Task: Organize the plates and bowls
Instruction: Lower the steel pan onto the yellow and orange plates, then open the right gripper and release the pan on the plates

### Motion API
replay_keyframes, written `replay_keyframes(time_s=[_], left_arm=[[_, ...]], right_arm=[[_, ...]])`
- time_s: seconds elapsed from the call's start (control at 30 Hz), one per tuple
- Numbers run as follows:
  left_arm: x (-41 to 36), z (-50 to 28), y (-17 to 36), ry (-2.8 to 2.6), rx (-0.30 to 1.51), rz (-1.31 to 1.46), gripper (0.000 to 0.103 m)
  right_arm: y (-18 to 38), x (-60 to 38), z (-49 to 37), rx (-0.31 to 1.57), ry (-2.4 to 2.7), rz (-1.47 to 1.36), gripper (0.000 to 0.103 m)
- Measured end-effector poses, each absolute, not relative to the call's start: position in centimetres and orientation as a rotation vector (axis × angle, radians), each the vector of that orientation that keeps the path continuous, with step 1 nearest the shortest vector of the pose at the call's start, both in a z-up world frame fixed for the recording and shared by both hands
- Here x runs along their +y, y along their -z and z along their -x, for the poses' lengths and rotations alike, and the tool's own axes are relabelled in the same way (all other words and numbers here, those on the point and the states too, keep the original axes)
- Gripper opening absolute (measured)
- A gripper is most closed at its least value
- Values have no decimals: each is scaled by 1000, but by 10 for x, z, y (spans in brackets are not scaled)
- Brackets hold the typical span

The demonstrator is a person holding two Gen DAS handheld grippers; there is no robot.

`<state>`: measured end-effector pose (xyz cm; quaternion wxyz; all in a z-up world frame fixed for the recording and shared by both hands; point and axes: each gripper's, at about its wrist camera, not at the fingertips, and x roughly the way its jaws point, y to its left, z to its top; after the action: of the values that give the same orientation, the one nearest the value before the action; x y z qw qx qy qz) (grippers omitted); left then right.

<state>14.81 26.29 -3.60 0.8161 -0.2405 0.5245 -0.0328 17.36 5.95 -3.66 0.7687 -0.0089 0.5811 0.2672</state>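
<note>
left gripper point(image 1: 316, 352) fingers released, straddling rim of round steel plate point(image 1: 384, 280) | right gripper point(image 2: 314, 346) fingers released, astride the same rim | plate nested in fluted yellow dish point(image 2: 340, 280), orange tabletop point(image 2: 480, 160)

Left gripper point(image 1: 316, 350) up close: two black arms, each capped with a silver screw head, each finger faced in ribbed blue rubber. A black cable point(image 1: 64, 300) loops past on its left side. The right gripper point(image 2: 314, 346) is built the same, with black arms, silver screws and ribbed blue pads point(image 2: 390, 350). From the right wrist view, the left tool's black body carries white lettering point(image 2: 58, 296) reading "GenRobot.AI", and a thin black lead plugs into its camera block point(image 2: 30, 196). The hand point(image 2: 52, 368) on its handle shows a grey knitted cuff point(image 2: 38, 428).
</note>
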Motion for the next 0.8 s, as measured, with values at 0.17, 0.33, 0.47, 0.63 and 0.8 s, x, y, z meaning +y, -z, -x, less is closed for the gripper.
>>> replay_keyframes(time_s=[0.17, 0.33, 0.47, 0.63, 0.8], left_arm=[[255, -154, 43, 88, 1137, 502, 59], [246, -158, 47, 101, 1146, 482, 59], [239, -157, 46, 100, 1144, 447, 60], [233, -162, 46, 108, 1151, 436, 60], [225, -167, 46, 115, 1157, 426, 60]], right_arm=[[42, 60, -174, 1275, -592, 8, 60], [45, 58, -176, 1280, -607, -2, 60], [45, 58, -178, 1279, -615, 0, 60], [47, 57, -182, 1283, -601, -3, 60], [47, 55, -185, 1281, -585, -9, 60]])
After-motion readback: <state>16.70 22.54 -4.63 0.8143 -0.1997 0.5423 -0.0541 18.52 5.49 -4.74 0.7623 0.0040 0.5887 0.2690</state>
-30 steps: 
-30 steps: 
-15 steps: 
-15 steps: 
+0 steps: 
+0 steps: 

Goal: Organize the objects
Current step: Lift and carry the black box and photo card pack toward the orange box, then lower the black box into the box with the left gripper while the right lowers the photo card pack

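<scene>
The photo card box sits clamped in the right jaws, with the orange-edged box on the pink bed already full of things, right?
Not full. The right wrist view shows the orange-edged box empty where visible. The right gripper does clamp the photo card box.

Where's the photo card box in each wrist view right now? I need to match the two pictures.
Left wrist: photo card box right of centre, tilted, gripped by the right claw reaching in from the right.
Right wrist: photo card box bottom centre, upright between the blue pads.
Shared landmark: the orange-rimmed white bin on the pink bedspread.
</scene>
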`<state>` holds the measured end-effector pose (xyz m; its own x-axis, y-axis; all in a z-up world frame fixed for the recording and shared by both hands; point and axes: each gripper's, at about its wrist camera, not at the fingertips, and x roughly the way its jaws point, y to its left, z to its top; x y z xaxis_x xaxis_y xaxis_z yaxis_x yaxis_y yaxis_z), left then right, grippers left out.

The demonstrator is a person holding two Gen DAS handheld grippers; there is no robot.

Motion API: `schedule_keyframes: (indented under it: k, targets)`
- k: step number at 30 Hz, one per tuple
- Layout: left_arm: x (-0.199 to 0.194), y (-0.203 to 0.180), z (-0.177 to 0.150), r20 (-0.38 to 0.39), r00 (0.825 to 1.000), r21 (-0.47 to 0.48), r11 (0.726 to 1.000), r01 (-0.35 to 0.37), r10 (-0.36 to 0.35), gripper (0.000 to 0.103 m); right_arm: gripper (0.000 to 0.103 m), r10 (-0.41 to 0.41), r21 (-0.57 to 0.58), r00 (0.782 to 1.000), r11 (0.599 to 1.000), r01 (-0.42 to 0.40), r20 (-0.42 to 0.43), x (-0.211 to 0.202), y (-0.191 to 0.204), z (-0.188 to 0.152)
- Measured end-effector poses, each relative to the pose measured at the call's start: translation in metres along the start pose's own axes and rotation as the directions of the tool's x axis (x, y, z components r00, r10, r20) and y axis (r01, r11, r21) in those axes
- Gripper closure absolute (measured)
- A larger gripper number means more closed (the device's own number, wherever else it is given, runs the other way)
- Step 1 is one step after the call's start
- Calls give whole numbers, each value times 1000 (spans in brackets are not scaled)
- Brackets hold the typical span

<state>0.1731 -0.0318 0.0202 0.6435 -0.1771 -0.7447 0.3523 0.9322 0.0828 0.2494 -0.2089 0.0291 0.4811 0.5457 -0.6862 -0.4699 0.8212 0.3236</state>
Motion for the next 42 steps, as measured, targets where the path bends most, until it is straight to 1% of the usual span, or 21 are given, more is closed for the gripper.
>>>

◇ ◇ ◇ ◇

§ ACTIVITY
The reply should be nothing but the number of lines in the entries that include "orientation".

§ TASK RESULT
2